Il Mar Rosso – un piccolo oceano
Il Mar Rosso, noto in arabo come Bahr El-Ahmar e in epoca romana come Sinus Arabicus o Mare Rostrum, si estende su una superficie totale di 460.000 chilometri quadrati. Questo mare, lungo 2.250 chilometri e largo fino a 300 chilometri, si trova tra la penisola arabica e l'Egitto e segna il confine tra Africa e Asia. La sua profondità media è di 2.000 metri, con una profondità massima di 2.850 metri misurata nei pressi di Jeda.
A nord, il Mar Rosso è diviso in due profonde baie dalla penisola del Sinai: a ovest, il Golfo di Suez, dove è collegato al Mar Mediterraneo dal canale artificiale di Suez, e a est, il Golfo di Aqaba (Eilat). A sud, ha accesso al Golfo di Aden e quindi all'Oceano Indiano attraverso lo stretto di Bab el-Mandeb (Porta delle Lacrime), largo 29 km.
Contrariamente al suo nome, il Mar Rosso è di un blu intenso. Nelle regioni costiere, le sue acque brillano in sfumature che vanno dall'azzurro al turchese. Esistono diverse spiegazioni per il suo nome: forse deriva da un particolare tipo di alga che in alcuni punti tinge il mare di rosso, oppure forse gli antichi Egizi lo chiamavano già così perché, nella loro lingua, il Mar Rosso confina con la Terra Rossa, il deserto.

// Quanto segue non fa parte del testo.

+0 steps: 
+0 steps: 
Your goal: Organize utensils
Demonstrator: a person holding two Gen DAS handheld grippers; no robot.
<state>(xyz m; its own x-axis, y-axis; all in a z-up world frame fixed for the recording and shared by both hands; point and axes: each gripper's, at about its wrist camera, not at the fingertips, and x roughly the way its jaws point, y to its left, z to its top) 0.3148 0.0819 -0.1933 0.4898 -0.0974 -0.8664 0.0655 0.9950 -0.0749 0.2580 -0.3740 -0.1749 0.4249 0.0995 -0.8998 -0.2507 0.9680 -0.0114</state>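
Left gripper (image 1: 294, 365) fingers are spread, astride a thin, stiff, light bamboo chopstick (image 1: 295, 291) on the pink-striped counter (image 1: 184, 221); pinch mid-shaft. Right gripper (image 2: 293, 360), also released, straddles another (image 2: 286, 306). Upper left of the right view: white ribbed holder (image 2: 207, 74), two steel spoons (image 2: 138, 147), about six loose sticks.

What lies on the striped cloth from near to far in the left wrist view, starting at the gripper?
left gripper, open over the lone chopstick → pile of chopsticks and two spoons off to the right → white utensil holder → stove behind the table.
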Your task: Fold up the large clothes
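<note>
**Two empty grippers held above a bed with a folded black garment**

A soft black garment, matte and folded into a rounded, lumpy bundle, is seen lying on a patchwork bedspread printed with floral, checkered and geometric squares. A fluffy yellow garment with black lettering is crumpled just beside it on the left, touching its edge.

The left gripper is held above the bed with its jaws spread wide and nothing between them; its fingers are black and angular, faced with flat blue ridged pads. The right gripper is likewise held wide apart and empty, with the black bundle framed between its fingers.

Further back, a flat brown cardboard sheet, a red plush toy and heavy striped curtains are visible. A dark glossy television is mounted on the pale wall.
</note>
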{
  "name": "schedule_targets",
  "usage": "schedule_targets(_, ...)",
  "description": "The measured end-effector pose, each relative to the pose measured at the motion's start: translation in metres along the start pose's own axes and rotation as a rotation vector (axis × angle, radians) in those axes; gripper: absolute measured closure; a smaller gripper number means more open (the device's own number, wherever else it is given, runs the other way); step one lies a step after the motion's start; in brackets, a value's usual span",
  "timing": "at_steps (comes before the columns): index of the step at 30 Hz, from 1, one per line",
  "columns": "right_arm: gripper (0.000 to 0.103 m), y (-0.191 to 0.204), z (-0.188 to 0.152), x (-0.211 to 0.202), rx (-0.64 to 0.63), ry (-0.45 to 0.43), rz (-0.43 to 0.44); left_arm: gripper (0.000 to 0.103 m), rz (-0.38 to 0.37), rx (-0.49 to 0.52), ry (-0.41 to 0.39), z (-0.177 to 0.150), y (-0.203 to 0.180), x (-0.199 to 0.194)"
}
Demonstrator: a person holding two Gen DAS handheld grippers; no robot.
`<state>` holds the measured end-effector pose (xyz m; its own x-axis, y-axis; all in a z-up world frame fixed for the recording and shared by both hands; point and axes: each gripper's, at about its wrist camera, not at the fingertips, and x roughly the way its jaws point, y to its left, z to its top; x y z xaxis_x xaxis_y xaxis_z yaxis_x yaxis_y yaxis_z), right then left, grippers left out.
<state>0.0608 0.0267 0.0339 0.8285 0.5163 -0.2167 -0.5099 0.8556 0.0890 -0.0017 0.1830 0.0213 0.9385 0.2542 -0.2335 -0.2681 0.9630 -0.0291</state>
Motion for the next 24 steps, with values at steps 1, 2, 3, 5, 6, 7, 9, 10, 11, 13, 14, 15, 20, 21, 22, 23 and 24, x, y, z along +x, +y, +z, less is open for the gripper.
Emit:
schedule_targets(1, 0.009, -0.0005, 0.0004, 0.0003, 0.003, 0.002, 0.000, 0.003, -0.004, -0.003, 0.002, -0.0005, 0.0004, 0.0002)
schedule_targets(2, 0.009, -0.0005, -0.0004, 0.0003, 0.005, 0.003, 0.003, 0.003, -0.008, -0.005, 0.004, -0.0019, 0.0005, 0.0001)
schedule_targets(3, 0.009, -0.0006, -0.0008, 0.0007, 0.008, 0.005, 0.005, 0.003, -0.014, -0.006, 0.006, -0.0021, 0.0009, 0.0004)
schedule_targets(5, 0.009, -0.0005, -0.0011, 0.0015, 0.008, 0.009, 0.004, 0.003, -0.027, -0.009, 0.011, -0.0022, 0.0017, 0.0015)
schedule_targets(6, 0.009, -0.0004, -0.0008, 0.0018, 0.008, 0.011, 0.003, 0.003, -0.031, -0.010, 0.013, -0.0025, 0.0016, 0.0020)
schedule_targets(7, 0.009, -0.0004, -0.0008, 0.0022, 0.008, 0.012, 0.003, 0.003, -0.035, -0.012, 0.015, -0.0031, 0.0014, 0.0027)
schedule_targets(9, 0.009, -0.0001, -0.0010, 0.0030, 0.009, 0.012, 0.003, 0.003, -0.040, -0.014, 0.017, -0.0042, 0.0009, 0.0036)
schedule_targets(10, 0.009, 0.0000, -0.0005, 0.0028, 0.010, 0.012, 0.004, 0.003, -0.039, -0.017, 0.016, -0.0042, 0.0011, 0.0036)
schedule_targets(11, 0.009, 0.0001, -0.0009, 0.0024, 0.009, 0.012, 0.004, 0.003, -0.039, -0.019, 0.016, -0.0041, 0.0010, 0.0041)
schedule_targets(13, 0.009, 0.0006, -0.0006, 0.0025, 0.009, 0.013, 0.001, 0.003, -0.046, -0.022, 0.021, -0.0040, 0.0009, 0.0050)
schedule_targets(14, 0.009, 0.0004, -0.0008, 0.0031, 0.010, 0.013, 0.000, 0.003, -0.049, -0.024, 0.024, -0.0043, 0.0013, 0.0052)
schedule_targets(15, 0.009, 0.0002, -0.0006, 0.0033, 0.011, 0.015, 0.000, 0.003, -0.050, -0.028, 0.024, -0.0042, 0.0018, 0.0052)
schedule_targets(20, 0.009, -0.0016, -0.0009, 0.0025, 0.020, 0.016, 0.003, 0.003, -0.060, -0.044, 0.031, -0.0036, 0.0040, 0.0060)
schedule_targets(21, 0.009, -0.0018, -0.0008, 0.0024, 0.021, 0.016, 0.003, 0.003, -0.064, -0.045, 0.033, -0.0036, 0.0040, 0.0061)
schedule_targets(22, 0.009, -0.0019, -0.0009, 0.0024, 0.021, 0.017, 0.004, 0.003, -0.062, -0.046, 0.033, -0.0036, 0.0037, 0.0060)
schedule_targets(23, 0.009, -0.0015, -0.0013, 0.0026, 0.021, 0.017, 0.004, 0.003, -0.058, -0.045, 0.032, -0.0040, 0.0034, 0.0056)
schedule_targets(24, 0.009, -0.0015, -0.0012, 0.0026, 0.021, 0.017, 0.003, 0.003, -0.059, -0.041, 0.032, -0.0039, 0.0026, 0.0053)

Il Mar Rosso si è formato circa 40 milioni di anni fa, quando la penisola arabica si separò dal continente dell'Africa orientale e la Rift Valley, che si dirama verso nord attorno alla penisola del Sinai, scomparve sotto le acque dell'oceano in arrivo. Mentre le montagne granitiche del Golfo di Aqaba si inabissano fino a 1.800 metri di profondità, le barriere coralline del Golfo di Suez, relativamente poco profondo (100 metri), si estendono a sud fino a Hurghada. Queste barriere sono costituite da depositi calcarei formatisi per opera dei coralli nel corso dei millenni.
Il Mar Rosso è considerato il più caldo di tutti i mari. La temperatura dell'acqua raggiunge i 35°C in superficie e circa 21,5°C a maggiori profondità.